Дорога становится чуть чище и суше, вот мы и перепрыгиваем через большую поваленную сосну, лежащую наискосок на тропинке, и снова идем под зеленым, звенящим хрустальными голосами певчих птиц, неподвижным, насыщенным влагою пологом леса.

Путь приметный. Кто хоть раз здесь прошел — не заблудится.

Слева большая куртина разросшихся папоротников. Они, как павлины, играют на жарких прогалинах зелеными распущенными хвостами своих сочных листьев.

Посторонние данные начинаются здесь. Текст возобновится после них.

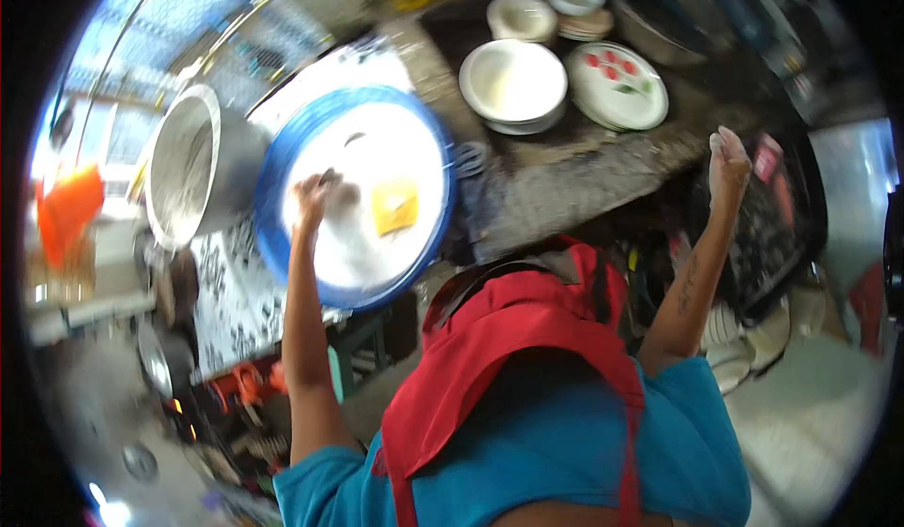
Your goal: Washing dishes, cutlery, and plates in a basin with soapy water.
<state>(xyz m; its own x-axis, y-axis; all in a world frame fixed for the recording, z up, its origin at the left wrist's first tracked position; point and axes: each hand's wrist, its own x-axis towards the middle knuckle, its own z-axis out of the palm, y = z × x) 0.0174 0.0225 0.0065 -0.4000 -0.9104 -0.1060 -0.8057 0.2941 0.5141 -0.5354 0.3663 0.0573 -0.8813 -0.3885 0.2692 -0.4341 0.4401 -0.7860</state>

Вот береза, она всем стволом своим изогнулась над вьющейся нашей тропинкой, как белые, чистые, праздничные ворота в какие-то заповедные и сокрытые чащи. И мы сперва проходим в одни такие ворота, потом в другие, потом как бы подныриваем под ветки орешника и сразу сворачиваем по тропе, отходящей влево, начинаем спускаться по пологому склону среди маленьких елочек и берез на большую поляну. И тут все останавливаемся — ослепленные, задыхаясь, — обозреть необъятную широту чуть наклонного поля с могучим, у самого края, развесистым дубом, и торфяников, и лугов, уходящих до самого горизонта. Там, на горизонте, за рекой, леса, свои луговины и горы с деревнями, колокольнями, пыльной серой дорогой и чуть сизыми от дрожащего марева золотыми хлебами.